Write out exactly the lines below that run from the one containing "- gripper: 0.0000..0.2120" through the one containing "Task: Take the", both included, with no other lines.

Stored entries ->

**********

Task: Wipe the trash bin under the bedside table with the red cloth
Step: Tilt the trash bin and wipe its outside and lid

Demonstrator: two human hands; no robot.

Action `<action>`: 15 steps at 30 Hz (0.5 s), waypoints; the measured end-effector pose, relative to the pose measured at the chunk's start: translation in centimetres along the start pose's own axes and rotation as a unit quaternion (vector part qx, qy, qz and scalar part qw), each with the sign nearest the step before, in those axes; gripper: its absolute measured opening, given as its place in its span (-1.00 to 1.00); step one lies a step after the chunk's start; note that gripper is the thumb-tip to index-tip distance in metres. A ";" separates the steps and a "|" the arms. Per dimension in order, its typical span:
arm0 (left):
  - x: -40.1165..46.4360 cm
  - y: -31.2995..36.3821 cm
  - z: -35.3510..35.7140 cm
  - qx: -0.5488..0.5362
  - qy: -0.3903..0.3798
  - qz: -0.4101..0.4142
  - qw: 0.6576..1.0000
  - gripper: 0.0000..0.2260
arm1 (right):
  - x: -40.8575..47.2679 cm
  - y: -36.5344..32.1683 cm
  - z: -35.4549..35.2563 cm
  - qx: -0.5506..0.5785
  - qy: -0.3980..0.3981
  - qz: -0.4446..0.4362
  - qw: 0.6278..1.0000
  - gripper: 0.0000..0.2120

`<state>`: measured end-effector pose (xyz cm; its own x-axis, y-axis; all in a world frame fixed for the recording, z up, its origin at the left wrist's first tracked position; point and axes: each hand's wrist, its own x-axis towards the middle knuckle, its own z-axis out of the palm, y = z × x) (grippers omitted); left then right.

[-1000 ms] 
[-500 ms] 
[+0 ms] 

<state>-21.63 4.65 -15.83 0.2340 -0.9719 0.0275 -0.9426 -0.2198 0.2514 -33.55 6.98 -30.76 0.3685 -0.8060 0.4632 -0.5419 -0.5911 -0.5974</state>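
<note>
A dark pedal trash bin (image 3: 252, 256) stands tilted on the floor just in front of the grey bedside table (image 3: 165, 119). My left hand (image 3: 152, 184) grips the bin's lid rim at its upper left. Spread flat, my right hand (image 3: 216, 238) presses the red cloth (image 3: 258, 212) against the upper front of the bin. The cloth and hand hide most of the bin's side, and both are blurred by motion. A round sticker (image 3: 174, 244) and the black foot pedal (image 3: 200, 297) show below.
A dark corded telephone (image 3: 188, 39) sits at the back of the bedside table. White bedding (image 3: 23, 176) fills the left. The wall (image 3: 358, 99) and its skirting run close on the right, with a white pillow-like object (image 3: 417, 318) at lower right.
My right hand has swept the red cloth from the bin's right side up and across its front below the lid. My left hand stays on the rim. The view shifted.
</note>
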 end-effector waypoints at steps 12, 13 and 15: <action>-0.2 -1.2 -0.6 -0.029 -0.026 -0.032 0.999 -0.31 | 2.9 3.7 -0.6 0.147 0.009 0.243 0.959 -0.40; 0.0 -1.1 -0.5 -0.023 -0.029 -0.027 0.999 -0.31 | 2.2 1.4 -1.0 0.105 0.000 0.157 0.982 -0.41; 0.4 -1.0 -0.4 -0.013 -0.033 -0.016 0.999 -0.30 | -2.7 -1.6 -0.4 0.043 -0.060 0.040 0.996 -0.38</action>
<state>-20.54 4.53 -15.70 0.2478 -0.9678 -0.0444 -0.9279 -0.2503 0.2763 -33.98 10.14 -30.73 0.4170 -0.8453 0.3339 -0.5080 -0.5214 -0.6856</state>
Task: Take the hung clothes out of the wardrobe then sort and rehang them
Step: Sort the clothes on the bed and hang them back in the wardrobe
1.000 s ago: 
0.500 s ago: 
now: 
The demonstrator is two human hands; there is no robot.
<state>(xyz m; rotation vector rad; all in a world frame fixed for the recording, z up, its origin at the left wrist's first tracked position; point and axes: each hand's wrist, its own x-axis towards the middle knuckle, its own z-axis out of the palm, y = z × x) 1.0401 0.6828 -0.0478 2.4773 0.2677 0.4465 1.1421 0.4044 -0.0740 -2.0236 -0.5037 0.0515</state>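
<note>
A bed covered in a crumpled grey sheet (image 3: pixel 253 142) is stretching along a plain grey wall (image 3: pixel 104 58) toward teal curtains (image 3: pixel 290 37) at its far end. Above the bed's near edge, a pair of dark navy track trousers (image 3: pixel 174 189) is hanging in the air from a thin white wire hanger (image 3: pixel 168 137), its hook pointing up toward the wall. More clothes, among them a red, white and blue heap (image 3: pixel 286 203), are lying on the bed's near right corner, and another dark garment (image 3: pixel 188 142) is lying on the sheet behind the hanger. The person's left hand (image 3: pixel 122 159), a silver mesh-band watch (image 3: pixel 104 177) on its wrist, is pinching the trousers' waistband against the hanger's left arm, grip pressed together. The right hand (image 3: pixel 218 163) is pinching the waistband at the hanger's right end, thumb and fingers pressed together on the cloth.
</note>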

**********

ANSWER ->
  - gripper: 0.0000..0.2120

`<state>`: measured end-effector pose (xyz cm; its own x-axis, y-axis; all in a world frame fixed for the recording, z up, its origin at the left wrist's first tracked position; point and axes: each hand's wrist, its own x-axis towards the middle knuckle, its own z-axis out of the palm, y = z × x) (grippers omitted); left then right.

[-1000 ms] 
[-500 ms] 
[+0 ms] 

<state>-21.63 4.65 -15.83 0.2340 -0.9719 0.0275 -0.9426 -0.2198 0.2514 -33.55 6.98 -30.76 0.3685 -0.8060 0.4632 -0.5419 -0.5911 -0.5974</state>
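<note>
A dark pedal trash bin (image 3: 252, 256) stands tilted on the floor just in front of the grey bedside table (image 3: 165, 119). My left hand (image 3: 152, 184) grips the bin's lid rim at its upper left. Spread flat, my right hand (image 3: 216, 238) presses the red cloth (image 3: 258, 212) against the upper front of the bin. The cloth and hand hide most of the bin's side, and both are blurred by motion. A round sticker (image 3: 174, 244) and the black foot pedal (image 3: 200, 297) show below.
A dark corded telephone (image 3: 188, 39) sits at the back of the bedside table. White bedding (image 3: 23, 176) fills the left. The wall (image 3: 358, 99) and its skirting run close on the right, with a white pillow-like object (image 3: 417, 318) at lower right.
My right hand has swept the red cloth from the bin's right side up and across its front below the lid. My left hand stays on the rim. The view shifted.
</note>
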 end-effector waypoints at steps 12, 13 and 15: <action>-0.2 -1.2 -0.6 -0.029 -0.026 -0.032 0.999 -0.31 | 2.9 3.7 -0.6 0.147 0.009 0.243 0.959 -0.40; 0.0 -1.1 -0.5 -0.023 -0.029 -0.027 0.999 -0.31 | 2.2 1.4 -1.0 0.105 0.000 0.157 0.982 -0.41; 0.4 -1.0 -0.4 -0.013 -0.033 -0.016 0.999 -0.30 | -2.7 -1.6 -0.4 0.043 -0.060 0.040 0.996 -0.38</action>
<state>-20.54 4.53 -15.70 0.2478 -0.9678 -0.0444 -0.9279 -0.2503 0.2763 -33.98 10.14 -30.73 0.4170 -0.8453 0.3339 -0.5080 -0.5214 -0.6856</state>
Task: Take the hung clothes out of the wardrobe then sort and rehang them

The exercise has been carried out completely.